Mostly, though, I wonder about the me in this reality. How did I get here? Where am I going? Are there better uses of my time?
A specific topic of pondering I like to indulge is related to my favorite pastime - tabletop rpgs. I got into them the summer between high school and college, but sometimes I think about why.
Gaming is fun. It's a great way to enjoy a story, relieve stress, and hang out with friends. It encourages learning, thinking, teamwork, and socialization. But, it's a hobby with, at least until recently, a certain social stigma attached. My friends and I were stealth geeks. Other than an offhanded reference to failed Dexterity checks or some inside jokes, few people even knew we gamed. But it wasn't because of my friends. I took too it like an mindflayer to brain-juice.
And I think I know why.
When I was very small and we visited my grandparents, my Papaw would lay in bed with us at night and tell rabbit stories. They were always pretty much the same. Every kid in the clan was out in a field rabbit hunting. Each one would shoot at the rabbit and narrowly miss in some fascinating way. Finally, the last kid, almost always the youngest, would hit and the story would end. But even though the story was always the same, with a few improvised variations, I was always drawn in. The story captured me because I was one of the children. Every kid there was included in the story. It was a story about us. It wasn't true. We were way to young to run around in a field unsupervised with a firearms, but I could see it all.

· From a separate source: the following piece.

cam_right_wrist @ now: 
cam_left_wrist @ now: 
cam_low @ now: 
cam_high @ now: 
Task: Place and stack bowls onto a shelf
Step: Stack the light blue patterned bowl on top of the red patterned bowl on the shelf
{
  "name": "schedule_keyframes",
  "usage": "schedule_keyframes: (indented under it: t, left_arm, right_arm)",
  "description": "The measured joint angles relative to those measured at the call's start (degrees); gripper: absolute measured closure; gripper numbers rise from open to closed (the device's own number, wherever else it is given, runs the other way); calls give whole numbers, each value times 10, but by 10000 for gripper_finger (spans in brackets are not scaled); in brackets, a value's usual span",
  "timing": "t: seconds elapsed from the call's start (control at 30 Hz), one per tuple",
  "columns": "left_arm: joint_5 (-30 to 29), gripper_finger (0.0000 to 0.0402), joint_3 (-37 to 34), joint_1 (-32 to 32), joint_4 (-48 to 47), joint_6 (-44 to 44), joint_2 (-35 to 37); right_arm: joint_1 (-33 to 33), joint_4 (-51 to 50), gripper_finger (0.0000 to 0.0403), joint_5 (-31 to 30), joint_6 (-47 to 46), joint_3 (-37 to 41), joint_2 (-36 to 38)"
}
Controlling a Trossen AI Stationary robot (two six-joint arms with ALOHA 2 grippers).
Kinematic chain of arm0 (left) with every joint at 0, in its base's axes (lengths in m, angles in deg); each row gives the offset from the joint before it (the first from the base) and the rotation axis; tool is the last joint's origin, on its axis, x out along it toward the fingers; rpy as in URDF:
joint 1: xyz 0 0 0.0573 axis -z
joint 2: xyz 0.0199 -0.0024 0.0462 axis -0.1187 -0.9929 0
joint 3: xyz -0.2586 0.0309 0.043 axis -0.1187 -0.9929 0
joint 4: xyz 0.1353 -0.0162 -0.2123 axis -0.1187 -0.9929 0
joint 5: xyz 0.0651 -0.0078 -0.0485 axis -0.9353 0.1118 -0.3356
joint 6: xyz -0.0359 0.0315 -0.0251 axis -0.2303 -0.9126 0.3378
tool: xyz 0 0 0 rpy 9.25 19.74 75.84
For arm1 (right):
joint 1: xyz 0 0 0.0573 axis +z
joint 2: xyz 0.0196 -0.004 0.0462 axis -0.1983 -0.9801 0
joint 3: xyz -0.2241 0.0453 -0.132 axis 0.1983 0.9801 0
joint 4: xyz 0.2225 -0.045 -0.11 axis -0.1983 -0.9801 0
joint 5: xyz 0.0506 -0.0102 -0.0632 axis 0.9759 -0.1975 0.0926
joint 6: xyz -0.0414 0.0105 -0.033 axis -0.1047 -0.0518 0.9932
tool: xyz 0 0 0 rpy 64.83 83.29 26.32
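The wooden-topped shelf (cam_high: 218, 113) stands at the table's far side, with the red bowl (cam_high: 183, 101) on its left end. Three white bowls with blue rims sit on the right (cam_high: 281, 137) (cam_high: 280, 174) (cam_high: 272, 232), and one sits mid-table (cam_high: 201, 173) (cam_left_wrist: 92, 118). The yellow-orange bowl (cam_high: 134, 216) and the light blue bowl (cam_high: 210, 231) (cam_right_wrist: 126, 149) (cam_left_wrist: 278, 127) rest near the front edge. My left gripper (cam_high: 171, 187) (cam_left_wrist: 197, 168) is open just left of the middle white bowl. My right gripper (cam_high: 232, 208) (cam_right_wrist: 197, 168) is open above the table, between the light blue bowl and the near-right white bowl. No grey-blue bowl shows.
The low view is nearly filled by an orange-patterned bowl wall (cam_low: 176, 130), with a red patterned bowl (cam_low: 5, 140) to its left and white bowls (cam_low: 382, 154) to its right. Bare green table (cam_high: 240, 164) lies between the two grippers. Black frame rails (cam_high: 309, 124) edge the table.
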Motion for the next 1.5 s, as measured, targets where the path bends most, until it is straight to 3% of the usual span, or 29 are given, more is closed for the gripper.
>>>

That was role-playing – our pretty close anyway. That was a story game. That was me, rooting for my character, hoping he would be the one to get the rabbit, but still having a blast if he didn't.
When my boys were very small, I used to lay in bed with them at night and tell stories. And my stories were about pirates and knights and talking bears, not rabbits. But, most of all, they were always about my boys.
And now they sit around the table with dice and character sheets, planning to topple villains and shape kingdoms. They write fiction, draw comics, and film movies. And I think the why behind all of that can be traced to my Papaw and those old rabbit stories.